▶ [Problem requirements] Only the lines from the start of the data through the one containing "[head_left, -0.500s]" belong in your answer; return them exactly.

++++ Given information

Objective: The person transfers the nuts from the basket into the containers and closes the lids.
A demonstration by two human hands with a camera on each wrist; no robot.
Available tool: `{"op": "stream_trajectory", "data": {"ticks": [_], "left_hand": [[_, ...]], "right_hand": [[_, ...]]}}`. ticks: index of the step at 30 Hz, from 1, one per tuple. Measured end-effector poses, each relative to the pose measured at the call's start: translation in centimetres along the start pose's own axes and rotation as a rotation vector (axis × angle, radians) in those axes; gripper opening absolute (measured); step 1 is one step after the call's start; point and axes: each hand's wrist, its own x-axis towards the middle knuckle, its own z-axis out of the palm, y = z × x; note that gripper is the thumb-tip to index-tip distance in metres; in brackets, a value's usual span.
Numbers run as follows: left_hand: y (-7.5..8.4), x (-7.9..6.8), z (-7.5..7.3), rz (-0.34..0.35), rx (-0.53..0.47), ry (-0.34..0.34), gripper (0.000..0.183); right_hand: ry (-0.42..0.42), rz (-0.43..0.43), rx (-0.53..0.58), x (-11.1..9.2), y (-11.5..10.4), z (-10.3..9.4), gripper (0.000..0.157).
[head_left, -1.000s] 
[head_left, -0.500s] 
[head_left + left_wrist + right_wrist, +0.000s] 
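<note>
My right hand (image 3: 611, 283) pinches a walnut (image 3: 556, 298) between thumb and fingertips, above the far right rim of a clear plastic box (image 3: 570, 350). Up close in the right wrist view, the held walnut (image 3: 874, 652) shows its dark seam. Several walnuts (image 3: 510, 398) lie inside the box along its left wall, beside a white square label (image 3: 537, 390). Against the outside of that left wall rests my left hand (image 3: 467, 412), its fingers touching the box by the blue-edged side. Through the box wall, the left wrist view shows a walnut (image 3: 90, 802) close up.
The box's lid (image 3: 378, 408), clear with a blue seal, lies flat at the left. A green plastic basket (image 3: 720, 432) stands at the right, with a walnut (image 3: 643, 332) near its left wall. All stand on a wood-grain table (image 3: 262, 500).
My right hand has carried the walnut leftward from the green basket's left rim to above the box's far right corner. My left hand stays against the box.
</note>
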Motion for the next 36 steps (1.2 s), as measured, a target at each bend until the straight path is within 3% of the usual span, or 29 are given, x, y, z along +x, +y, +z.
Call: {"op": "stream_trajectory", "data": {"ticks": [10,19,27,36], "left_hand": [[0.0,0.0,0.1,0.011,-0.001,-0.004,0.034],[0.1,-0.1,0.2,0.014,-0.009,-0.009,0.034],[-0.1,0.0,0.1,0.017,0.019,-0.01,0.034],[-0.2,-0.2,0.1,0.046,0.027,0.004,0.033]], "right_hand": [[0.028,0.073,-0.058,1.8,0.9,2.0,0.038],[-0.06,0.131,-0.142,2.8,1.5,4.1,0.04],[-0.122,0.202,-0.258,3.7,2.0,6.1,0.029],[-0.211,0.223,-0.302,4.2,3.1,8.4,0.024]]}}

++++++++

▶ [Task solution]
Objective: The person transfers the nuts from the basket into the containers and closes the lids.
A demonstration by two human hands with a camera on each wrist; no robot.
Available tool: `{"op": "stream_trajectory", "data": {"ticks": [_], "left_hand": [[_, ...]], "right_hand": [[_, ...]]}}`. ticks: index of the step at 30 Hz, from 1, one per tuple. Measured end-effector poses, each relative to the pose measured at the call's start: translation in centimetres along the start pose's own axes and rotation as a rotation vector (axis × angle, radians) in those axes; gripper opening absolute (measured); step 1 is one step after the call's start; point and axes: each hand's wrist, its own x-axis towards the middle knuckle, its own z-axis out of the palm, y = z × x; note that gripper is the thumb-tip to index-tip distance in metres; in brackets, a value's usual span.
Numbers run as follows: left_hand: y (-7.5..8.4), x (-7.9..6.8), z (-7.5..7.3), rz (-0.34..0.35), rx (-0.53..0.47), ry (-0.34..0.34), gripper (0.000..0.183); right_hand: ry (-0.42..0.42), rz (-0.43..0.43), rx (-0.53..0.58), x (-11.1..9.2), y (-11.5..10.4), z (-10.3..9.4), gripper (0.000..0.157).
[head_left, -1.000s] 
[head_left, -0.500s] 

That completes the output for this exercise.